To understand the issues within neighborhood schools, we hold regular community dialogues and invest in a comprehensive fellowship to help parents and guardians get involved. Over the course of nine months, participants learn about the history of Atlanta Public Schools, explore student achievement trends and identify opportunities to partner with communities to award grant funds. This year, for example, our fellows awarded $150,000 to community-driven programs aimed at improving college and career readiness for marginalized youth. Over time, participants in the fellowship realize their power and use it to take on parent leadership roles at their children’s school and when meeting with officials to explore the levers that drive systemic change for all of Atlanta’s children.

These grassroots supporters helped our advocacy efforts during a superintendent search by building awareness about how critical it is for the Atlanta Board of Education to hire the right candidate. The fellows attended board meetings and other sessions to inform the community about why the district needs a superintendent with an appetite for change. 

This distributed model of leadership creates a broad base and reduces the chance that any single disruption will cause undue volatility for students, families and educators.

Second, engage families by decentralizing decision-making authority beyond the traditional school district. In Atlanta, public charter schools enable thousands of families to choose the school that is best for their children and insulate them from any tumult at the district level. Most of these schools are part of — yet have some distance from — the school district; charter schools can be authorized locally and approved by the school board.

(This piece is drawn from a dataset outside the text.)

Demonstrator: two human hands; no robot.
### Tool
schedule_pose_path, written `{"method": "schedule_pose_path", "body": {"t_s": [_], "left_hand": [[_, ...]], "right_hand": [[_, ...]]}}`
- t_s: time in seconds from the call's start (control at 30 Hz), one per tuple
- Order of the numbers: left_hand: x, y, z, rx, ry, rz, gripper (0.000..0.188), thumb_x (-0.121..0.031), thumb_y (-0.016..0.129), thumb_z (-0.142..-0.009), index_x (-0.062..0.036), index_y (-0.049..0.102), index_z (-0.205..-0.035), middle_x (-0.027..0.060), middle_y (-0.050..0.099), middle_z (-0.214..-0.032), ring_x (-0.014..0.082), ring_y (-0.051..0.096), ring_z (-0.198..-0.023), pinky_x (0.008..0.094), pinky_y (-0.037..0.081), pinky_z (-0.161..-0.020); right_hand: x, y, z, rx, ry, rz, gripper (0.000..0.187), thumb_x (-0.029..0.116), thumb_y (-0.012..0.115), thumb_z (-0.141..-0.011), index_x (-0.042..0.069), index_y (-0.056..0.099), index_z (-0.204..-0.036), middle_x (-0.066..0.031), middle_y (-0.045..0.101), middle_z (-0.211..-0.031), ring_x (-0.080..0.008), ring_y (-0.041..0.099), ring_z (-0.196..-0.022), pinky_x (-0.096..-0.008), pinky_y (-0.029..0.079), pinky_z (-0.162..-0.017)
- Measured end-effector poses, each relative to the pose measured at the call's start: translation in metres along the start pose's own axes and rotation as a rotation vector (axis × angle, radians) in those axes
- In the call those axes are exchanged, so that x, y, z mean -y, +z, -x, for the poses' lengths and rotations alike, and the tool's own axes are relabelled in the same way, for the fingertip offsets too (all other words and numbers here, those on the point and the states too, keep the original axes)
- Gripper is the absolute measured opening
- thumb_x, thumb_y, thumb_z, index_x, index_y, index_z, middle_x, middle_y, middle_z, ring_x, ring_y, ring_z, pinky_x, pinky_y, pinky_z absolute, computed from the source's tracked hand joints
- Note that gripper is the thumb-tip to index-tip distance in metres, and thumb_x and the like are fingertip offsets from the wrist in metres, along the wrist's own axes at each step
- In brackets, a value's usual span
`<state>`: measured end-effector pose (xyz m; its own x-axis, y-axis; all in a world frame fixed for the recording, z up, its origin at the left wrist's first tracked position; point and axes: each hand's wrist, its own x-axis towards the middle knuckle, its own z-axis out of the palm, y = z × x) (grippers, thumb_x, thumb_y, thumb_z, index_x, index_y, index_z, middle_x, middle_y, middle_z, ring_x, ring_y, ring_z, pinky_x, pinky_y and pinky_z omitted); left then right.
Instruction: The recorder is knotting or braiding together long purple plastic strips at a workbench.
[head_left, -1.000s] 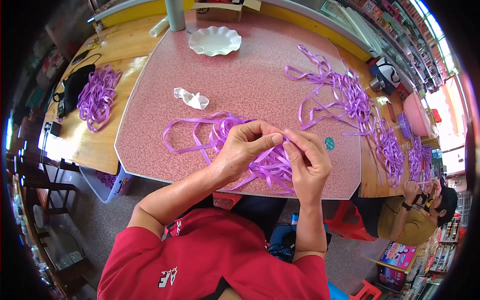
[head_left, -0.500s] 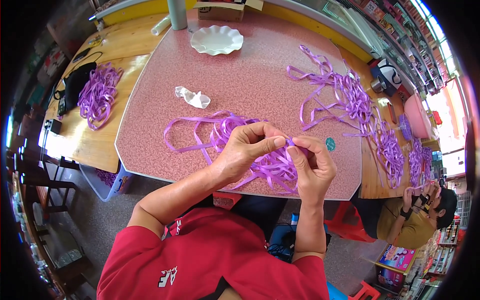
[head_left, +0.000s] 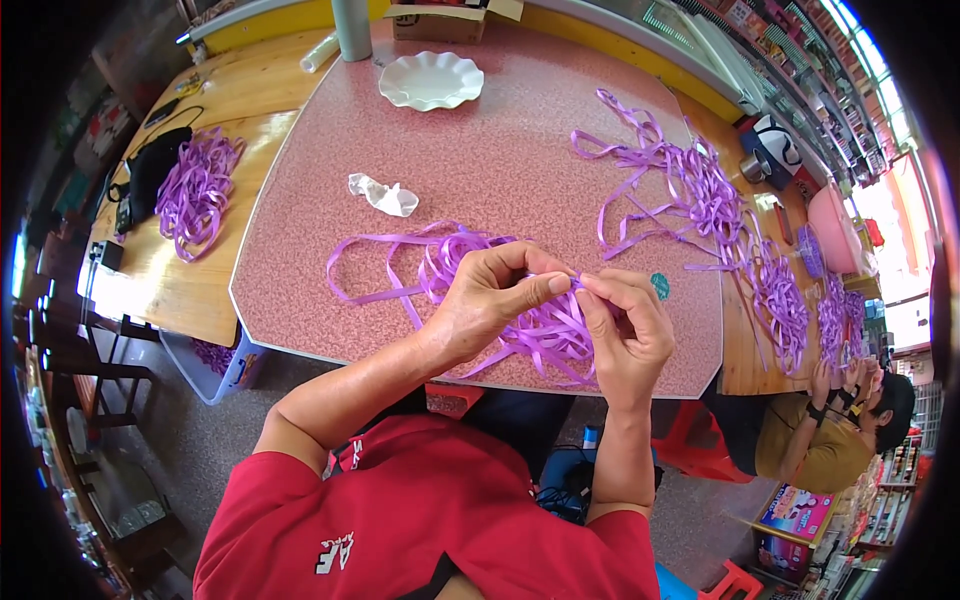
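Purple ribbon (head_left: 577, 283) pinched by two grips (head_left: 492, 297) (head_left: 630, 328); one plate (head_left: 431, 82) beyond.

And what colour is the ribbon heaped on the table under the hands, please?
The ribbon is purple; the head view shows it best.

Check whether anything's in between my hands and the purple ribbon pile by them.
Nothing visible is. Your left hand and right hand pinch purple ribbon close by the ribbon pile; the crumpled white wad lies apart, beyond the pile's left end.
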<state>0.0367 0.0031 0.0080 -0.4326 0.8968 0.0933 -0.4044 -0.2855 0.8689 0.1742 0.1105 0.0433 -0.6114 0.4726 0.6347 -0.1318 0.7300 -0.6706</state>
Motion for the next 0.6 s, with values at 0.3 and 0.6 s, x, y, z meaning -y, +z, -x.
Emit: {"method": "schedule_pose_path", "body": {"t_s": [0.3, 0.6], "left_hand": [[-0.001, -0.002, 0.001, 0.014, -0.014, -0.047, 0.009, -0.013, 0.068, -0.095, -0.004, 0.067, -0.097, 0.0007, 0.066, -0.097, 0.0066, 0.057, -0.089, 0.0235, 0.046, -0.079], [-0.002, 0.004, 0.002, 0.019, 0.012, -0.127, 0.009, -0.013, 0.068, -0.095, -0.0044, 0.066, -0.095, -0.003, 0.061, -0.09, 0.0046, 0.055, -0.088, 0.0229, 0.045, -0.078]], "right_hand": [[-0.006, -0.005, 0.001, 0.06, 0.048, -0.1, 0.013, -0.004, 0.072, -0.086, 0.0, 0.07, -0.098, -0.0058, 0.065, -0.098, -0.0087, 0.059, -0.081, -0.0203, 0.047, -0.068], [-0.011, 0.003, 0.007, 0.058, 0.125, -0.231, 0.011, -0.004, 0.068, -0.09, 0.0, 0.07, -0.1, -0.0056, 0.065, -0.1, -0.0051, 0.056, -0.071, -0.0187, 0.043, -0.058]]}}
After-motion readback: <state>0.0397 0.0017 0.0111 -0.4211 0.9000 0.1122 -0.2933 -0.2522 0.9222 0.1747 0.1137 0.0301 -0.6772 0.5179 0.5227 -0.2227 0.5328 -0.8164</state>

Yet charters are not a panacea. Launching a new one takes years, and getting in can involve lotteries and waitlists. That’s why we developed a resource, the Atlanta Schools Data Project, to give Metro Atlanta parents a user-friendly way to access publicly available data about student progress and relevant priorities at their children’s schools. Parents can use this data to advocate for improvements at the school and district levels, or to find an alternative, such as through an intra-district transfer.This democratizes data in a way that helps parents understand whether and which public school is the best fit for their child, regardless of fit. 

By having more options and more information, families take back power. 

Third, establish goals and guardrails. New superintendents tend to conduct listening tours before unveiling their own strategic plan; months and sometimes years pass between the announcement of one superintendent’s departure and clarity about what the next one will prioritize. When this process goes quickly, it can lead to whiplash for a school district’s stakeholders; when it lags, it can lead to paralysis in schools and among community partners whose work with students or teachers relies on its alignment with district priorities.

In Atlanta and in cities such as Columbus, Ohio, and Philadelphia, school boards have voted to establish accountability policies — goals and guardrails — that focus on student outcomes.  In Atlanta, this policy grew out of a series of community conversations about transparency and a focus on students, not adults. Board members devote significant time each month to monitoring progress, and schools that do not meet academic growth goals are required to take significant action to drive improvement. As these parameters are data-driven, they are more objective than decisions that are influenced by the personal opinions or whims of a single leader.

Leaders come and go, and there is only so much that can be done to mitigate the resulting transitions. Taking these three steps can help minimize the impact a superintendent transition has on a community.